儀(ぎ)の封人(ほうじん)、見(ま)みえんことを請(こ)う。曰わく、君子の斯(ここ)に至(いた)るや、吾未(い)まだ嘗(か)つて見るを得ずんばあらざる也。従者、之(これ)を見(ま)みえしむ。出でて曰わく、ニ三子(にさんし)何(なん)ぞ喪(さまよう)ことを患(うれ)えん乎(や)。天下の道無きや久し。天将(まさ)に夫子(ふうし)を以って木鐸と(ぼくたく)と為さんとす(「いつの旅行のときであったか、孔子がこの儀のまち----現在のどこであるかはよくわからない-----を通りすぎたとき、そこの地方官ないしは守備隊長が孔子にあいたいといった。この土地へおいでになった紳士がたに、私はいつもお目にかかることにしています。お目にかからない方はありません。地方の小都市の新聞記者を連想してよいであろう。 

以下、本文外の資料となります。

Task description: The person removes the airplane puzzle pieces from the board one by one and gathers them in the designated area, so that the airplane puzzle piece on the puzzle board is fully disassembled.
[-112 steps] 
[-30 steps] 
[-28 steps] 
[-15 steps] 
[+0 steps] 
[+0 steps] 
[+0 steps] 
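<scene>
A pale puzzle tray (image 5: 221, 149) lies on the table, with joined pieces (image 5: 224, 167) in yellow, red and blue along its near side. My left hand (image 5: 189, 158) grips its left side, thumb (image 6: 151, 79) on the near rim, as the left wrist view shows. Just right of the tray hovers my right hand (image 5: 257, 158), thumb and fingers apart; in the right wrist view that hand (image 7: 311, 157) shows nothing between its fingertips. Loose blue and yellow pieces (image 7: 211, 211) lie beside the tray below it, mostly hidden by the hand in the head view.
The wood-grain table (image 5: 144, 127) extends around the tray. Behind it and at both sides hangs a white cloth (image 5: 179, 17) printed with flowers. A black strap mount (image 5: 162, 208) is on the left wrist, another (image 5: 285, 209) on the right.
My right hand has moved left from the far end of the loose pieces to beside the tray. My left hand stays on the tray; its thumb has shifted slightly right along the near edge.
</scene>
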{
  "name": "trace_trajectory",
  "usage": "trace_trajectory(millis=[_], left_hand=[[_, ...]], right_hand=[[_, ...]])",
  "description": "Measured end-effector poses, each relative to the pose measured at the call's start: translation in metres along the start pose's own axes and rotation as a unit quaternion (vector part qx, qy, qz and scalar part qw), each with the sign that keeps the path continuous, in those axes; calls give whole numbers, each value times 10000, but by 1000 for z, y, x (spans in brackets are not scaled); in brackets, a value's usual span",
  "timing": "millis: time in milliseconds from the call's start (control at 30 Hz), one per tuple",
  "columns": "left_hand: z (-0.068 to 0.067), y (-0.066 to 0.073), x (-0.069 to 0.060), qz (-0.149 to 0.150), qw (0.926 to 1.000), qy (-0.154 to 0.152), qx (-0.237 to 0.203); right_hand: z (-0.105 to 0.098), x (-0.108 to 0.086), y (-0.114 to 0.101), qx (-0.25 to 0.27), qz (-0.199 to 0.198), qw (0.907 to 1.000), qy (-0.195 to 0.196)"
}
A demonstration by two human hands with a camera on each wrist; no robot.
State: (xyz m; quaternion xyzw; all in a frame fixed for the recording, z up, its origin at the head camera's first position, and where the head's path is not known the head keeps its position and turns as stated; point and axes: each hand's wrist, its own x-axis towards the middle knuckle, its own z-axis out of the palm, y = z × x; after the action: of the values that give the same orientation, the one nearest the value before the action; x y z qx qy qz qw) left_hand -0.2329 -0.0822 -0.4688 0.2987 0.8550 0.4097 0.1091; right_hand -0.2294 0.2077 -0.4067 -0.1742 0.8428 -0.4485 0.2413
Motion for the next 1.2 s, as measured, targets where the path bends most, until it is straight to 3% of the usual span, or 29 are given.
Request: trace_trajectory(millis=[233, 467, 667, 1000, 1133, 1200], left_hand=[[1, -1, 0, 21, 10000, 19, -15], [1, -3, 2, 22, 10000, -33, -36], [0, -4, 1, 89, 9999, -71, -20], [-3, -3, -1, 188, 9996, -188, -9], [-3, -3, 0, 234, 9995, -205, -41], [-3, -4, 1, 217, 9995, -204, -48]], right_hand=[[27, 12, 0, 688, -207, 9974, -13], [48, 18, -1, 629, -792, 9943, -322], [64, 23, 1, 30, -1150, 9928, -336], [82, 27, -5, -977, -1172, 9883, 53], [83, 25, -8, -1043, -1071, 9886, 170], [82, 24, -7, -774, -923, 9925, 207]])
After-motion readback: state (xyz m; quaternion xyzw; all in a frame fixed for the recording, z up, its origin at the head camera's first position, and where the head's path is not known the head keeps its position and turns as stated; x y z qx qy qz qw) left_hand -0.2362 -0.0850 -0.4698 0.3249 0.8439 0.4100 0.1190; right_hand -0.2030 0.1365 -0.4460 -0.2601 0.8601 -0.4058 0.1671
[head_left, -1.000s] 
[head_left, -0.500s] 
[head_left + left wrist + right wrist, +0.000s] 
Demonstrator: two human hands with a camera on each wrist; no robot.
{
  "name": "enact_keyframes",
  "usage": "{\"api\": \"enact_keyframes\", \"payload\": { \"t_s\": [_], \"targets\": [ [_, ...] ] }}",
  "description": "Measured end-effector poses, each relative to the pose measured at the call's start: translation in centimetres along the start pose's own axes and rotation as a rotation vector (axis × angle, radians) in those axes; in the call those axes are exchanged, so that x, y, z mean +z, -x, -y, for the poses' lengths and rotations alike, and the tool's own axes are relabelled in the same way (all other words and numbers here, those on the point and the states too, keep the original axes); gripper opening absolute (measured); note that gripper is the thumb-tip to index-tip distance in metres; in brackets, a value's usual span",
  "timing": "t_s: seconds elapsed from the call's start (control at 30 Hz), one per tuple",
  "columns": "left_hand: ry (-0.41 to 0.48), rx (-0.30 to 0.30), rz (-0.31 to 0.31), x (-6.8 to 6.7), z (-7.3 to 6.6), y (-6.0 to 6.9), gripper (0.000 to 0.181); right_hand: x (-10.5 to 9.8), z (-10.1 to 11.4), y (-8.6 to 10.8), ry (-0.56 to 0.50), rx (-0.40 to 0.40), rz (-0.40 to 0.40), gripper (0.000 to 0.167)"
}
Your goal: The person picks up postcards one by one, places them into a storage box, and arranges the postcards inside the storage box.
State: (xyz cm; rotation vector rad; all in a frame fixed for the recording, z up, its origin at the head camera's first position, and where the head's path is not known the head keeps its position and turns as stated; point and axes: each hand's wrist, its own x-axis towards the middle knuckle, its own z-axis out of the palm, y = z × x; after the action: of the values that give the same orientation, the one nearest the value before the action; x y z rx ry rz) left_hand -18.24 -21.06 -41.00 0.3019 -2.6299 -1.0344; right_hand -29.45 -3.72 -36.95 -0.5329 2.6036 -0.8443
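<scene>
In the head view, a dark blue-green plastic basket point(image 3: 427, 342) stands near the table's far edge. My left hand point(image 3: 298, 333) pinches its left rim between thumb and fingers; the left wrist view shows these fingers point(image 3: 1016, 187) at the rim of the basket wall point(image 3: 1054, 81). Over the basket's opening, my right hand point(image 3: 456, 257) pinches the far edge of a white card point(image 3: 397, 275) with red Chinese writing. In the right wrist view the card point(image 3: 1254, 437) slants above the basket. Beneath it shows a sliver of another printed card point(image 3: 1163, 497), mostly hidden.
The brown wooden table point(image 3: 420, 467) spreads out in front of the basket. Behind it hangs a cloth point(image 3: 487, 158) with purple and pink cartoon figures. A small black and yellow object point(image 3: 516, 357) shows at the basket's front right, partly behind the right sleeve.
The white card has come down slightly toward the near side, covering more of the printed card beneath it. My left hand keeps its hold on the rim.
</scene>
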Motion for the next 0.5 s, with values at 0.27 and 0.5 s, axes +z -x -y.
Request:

従者、すなわち随行の弟子が、その要求をいれて会見させた。
インタビューをおえて、旅館の門から出て来ると、その男はいった。ニ三子、お弟子の皆さんがた。何ぞ喪(さまよ)うことを患(うれ)えん、いまはこうして故国をはなれてあちこち旅をしていなさるが、いや、ご心配にはおよびませんぞ。天下の道無きや久し、世界が道徳をうしなってから、ずいぶんになります。だれか救済者がでなければならん。あなた方の先生こそ、その救済者だ。天は将(まさ)に夫子を以って木鐸となさんとす、木鐸とは、舌を木でつくり、すずしい音を立てるところの、小さな鈴である。武事には金鐸、すなわち舌も金属の鈴、それを振るい、文事には木鐸を振るう、というように、木鐸は、文化に関する命令を、役人がふれまわるときの、鈴である。天は、あなた方の先生を、ひろく人類の木鐸とされる思し召しらしい)。

例によって、吉川論語に「おんぶだっこ」である。